## [Problem to work on]
Verbatim copy without images: return all of the data as it stands.

## [Provided data]
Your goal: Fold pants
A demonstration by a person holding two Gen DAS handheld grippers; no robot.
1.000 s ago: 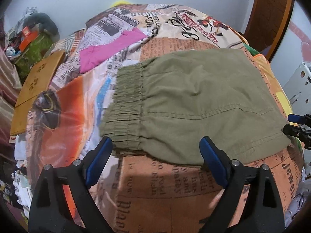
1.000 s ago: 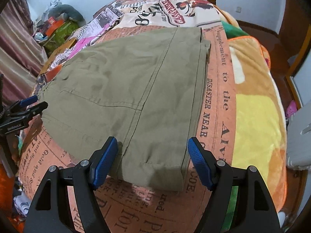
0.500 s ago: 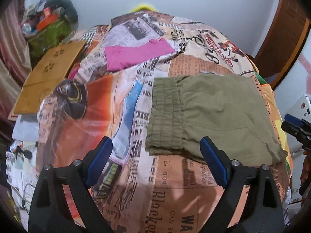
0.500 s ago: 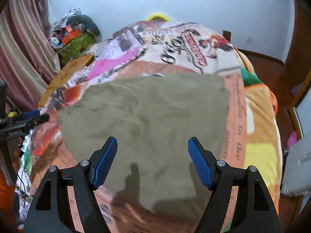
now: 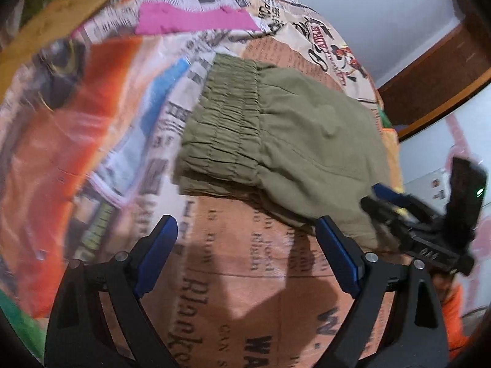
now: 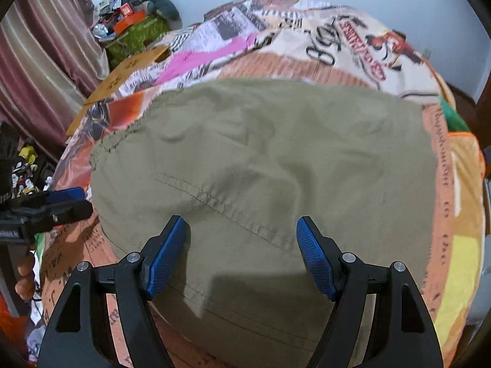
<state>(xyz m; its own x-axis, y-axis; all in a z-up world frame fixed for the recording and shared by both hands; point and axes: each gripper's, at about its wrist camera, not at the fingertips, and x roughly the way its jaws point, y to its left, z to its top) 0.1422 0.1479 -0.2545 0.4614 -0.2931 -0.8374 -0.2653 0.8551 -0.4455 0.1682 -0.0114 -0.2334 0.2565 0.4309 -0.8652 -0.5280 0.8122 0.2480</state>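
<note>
Olive pants [image 5: 294,141] lie folded on bed [image 5: 251,276] with newspaper-print cover, elastic waistband [image 5: 227,128] toward left. Left tongs [image 5: 245,254] spread wide, holding nothing, above cover just beside near edge of pants. Right tongs [image 6: 242,254] also wide, empty, over pants [image 6: 276,159]; contact with fabric unclear, picture blurred. Pink cloth [image 5: 190,18] farther back on bed, apart from pants.

Both tools held wide apart, gripping nothing.
Left tool [image 5: 245,248] fills the frame's lower centre; right tool [image 6: 242,254] likewise, blue pads spread, fingers empty.
</note>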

## [Solution to this problem]
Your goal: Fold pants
A demonstration by a person holding two Gen DAS handheld grippers; no robot.
1.000 s ago: 
1.000 s ago: 
0.500 s ago: 
0.500 s ago: 
now: 
now: 
<state>(xyz m; its own x-axis, y-axis; all in a z-up world frame fixed for the recording and shared by both hands; point and axes: each gripper's, at about its wrist camera, not at the fingertips, and x roughly the way its jaws point, y to its left, z to its top) 0.1422 0.1479 -0.2545 0.4614 -0.2931 -0.8374 -0.2653 0.8551 -0.4455 0.1682 -0.0114 -0.2334 0.2565 0.4309 -0.8652 -0.5280 0.8122 0.2480</state>
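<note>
Olive pants [image 5: 294,141] lie folded on bed [image 5: 251,276] with newspaper-print cover, elastic waistband [image 5: 227,128] toward left. Left tongs [image 5: 245,254] spread wide, holding nothing, above cover just beside near edge of pants. Right tongs [image 6: 242,254] also wide, empty, over pants [image 6: 276,159]; contact with fabric unclear, picture blurred. Pink cloth [image 5: 190,18] farther back on bed, apart from pants.

Both tools held wide apart, gripping nothing.
Left tool [image 5: 245,248] fills the frame's lower centre; right tool [image 6: 242,254] likewise, blue pads spread, fingers empty.
</note>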

This exercise has been worked through to completion.